# CSCN8020 – Assignment 1 

**Course:** Reinforcement Learning Programming (CSCN8020)  
**Student:** Jahnavi Pakanati
**Student ID:** 9013742

This notebook contains:
- **Problem 1**: MDP design for a pick-and-place robot  



## Problem 1 – Pick-and-Place Robot (MDP Design)

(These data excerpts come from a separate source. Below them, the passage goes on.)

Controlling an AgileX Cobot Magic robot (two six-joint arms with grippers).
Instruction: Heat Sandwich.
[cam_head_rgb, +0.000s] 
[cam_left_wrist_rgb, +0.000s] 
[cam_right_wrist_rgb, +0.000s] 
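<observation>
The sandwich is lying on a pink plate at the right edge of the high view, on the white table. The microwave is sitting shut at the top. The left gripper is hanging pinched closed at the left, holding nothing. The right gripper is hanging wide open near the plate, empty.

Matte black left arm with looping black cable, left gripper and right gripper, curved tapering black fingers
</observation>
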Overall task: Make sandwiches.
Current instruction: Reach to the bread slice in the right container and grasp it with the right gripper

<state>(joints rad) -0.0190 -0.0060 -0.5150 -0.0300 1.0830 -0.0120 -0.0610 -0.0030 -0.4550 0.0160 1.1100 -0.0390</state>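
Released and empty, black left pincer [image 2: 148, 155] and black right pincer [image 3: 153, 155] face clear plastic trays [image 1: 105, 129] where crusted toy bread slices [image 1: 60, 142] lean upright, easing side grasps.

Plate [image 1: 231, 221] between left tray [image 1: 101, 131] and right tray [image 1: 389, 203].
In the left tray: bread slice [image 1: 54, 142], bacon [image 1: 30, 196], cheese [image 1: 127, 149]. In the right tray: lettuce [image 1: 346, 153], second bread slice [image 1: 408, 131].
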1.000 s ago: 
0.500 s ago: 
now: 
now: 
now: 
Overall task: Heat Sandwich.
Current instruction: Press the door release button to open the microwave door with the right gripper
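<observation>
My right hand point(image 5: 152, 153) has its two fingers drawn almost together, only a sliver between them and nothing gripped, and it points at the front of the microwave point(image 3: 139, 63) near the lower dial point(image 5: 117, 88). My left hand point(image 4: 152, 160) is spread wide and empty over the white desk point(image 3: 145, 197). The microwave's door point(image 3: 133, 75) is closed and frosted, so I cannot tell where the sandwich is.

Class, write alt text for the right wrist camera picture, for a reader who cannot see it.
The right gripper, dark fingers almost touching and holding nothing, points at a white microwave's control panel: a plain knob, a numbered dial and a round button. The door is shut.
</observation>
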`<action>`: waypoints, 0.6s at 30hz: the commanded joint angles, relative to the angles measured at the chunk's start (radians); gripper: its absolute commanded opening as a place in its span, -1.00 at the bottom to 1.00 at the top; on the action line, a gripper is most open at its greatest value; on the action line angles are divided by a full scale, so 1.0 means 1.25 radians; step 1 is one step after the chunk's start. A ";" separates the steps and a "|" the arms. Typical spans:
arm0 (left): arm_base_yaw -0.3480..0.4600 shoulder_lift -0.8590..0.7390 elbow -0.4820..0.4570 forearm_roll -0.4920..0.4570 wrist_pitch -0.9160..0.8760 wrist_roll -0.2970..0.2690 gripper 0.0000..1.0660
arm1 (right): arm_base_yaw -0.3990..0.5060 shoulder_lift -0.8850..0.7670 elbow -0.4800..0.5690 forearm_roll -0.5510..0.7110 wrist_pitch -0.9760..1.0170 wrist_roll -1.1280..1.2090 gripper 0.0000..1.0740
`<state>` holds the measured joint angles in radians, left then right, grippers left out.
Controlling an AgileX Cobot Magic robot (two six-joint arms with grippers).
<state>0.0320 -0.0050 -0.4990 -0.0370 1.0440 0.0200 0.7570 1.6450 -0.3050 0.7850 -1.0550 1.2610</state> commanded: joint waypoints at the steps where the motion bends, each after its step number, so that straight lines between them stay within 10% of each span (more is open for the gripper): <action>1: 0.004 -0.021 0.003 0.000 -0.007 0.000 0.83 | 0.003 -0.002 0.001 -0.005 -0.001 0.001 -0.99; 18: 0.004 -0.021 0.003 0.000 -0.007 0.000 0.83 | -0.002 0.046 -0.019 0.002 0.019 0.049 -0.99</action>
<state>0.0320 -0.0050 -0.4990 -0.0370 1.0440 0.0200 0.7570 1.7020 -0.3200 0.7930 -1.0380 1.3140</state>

We model the **pick-and-place** task as a **Markov Decision Process (MDP)**.

#### 1) States (S)
A state should capture the **minimum information** needed to choose good actions:
- Robot arm pose (discretized or continuous), e.g., `(x, y, z)` or `(joint1, joint2, joint3, ...)`
- Gripper: `open` / `closed`
- Object status: `on_table` / `in_gripper` / `at_target`
- (Optional) Velocities for smoothness: `vx, vy, vz`

##### 2) Actions (A)
Primitive, low-level actions that the policy can choose:
- Arm motion: `move_up`, `move_down`, `move_left`, `move_right` (optionally `move_forward`, `move_backward`)
- Gripper: `open_gripper`, `close_gripper`

##### 3) Rewards (R)
Shape the behavior to be **fast** and **smooth**:
- `+10` when the object is placed at the target location (`at_target`)
- `-1` per time step to discourage unnecessary movement
- `-5` penalty for dropping the object or collisions

> ***Reasoning:*** This reward encourages successful completion, penalizes wasted motion, and discourages unsafe behaviors. The state and action choices reflect the ***control levers*** the agent has and the **task status** it must track.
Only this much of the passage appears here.